As noted above, corruption in health care has always seemed a taboo topic. In November, 2017, we noted that once again, a report by Transparency International that showed that in an international survey of corruption perceptions, substantial minorities of US respondents thought that US corruption was increasing, and was a particular affliction of the executive and legislative branches of the national government, other government officials, and top business executives. There was virtually no coverage of these results in the US media, just as there was virtually no coverage of a 2013 survey that showed 43% of US respondents believed that US health care was corrupt.

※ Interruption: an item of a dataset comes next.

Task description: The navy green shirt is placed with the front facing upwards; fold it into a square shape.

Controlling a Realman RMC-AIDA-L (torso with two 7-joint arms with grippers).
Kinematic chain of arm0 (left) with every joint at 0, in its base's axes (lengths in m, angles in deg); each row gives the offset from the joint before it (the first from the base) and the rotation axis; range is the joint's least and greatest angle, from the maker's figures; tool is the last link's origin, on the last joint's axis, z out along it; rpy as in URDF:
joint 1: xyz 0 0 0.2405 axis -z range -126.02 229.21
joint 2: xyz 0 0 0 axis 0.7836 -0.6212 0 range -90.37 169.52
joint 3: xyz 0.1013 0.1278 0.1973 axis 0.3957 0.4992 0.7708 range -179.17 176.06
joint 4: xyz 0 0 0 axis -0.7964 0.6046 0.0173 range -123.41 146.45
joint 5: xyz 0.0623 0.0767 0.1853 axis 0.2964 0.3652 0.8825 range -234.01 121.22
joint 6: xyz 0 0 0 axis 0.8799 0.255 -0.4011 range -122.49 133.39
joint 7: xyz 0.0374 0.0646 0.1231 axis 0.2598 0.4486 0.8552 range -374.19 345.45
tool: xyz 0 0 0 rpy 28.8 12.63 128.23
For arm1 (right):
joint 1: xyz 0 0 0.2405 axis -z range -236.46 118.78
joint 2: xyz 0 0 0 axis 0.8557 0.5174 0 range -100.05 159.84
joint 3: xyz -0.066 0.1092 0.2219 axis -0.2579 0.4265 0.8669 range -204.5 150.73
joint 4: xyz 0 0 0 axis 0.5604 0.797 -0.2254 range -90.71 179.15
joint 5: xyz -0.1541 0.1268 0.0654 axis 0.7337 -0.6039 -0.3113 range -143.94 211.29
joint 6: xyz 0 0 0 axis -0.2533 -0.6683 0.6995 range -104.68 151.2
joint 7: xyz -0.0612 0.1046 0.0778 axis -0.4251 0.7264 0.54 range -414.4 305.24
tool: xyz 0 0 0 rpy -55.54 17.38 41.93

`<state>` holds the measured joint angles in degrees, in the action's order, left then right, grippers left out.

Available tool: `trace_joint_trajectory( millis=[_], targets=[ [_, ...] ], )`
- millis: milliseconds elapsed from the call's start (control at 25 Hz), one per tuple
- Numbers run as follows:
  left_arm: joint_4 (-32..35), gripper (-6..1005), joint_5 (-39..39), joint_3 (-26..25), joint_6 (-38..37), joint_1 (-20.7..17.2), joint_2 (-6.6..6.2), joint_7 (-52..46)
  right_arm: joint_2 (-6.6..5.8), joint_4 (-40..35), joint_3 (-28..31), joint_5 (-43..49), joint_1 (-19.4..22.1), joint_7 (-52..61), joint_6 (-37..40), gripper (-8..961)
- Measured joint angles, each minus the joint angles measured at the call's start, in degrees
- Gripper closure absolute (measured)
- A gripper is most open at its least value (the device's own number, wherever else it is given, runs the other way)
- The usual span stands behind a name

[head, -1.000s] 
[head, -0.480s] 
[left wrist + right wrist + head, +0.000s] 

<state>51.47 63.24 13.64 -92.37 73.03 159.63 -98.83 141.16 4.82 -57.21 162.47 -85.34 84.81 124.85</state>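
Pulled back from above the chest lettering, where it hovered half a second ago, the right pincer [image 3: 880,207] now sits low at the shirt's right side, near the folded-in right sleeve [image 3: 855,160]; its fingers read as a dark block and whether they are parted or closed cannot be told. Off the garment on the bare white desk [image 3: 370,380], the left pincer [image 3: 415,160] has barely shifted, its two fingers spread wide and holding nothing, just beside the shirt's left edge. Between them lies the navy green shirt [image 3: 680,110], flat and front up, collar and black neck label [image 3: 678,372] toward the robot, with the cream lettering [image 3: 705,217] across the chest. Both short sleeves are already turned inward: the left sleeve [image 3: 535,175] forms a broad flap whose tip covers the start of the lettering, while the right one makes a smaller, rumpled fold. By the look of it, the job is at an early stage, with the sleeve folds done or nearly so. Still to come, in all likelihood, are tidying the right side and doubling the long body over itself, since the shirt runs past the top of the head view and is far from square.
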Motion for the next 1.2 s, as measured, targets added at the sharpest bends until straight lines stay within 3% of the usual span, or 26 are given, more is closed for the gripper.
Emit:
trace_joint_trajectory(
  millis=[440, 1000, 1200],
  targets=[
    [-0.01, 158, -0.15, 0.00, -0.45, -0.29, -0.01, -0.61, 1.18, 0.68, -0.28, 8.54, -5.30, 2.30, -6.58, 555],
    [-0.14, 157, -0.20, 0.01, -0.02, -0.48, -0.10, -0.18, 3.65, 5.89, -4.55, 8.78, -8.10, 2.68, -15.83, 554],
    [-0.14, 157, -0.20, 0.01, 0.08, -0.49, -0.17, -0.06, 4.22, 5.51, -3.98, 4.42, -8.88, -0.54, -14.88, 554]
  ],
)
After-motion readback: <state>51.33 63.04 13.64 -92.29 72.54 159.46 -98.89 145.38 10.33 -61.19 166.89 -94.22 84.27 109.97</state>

Similarly, the reports listed above have generated little discussion. Despite the extensive and ever-increasing list of apparently corrupt acts by the Trump and cronies, grand corruption at the top of US government, with its potential to corrupt not just health care, but the entire country and society, still seems like a taboo topic. The US news media continues to tip-toe around the topic of corruption, in health care, of top health care leaders, and in government, including the top of the US executive branch. As long as such discussion seems taboo, how can we ever address, much less reduce the scourge of corruption? The first step against health care corruption is to be able to say or write the words, health care corruption.
But even if we can take that step, when the fish is rotting from the head, it makes little sense to try to clean up minor problems halfway towards the tail. Why would a corrupt regime led by a president who is actively benefiting from corruption act to reduce corruption? The only way we can now address health care corruption is to excise the corruption at the heart of our government.